## What you should do
Transcribe the listing from its top line through the line with "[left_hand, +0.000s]". Keep it exact, both ends included, and add nothing.

## Source material
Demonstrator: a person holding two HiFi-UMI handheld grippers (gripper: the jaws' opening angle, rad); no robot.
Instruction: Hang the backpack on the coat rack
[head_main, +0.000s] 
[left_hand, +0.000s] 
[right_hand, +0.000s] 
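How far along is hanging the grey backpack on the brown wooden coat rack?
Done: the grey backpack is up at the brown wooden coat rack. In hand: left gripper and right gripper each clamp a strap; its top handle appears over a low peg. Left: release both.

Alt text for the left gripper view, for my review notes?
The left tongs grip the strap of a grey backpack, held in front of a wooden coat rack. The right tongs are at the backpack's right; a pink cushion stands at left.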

## Problem solution
Demonstrator: a person holding two HiFi-UMI handheld grippers (gripper: the jaws' opening angle, rad); no robot.
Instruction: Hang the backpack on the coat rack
[head_main, +0.000s] 
[left_hand, +0.000s] 

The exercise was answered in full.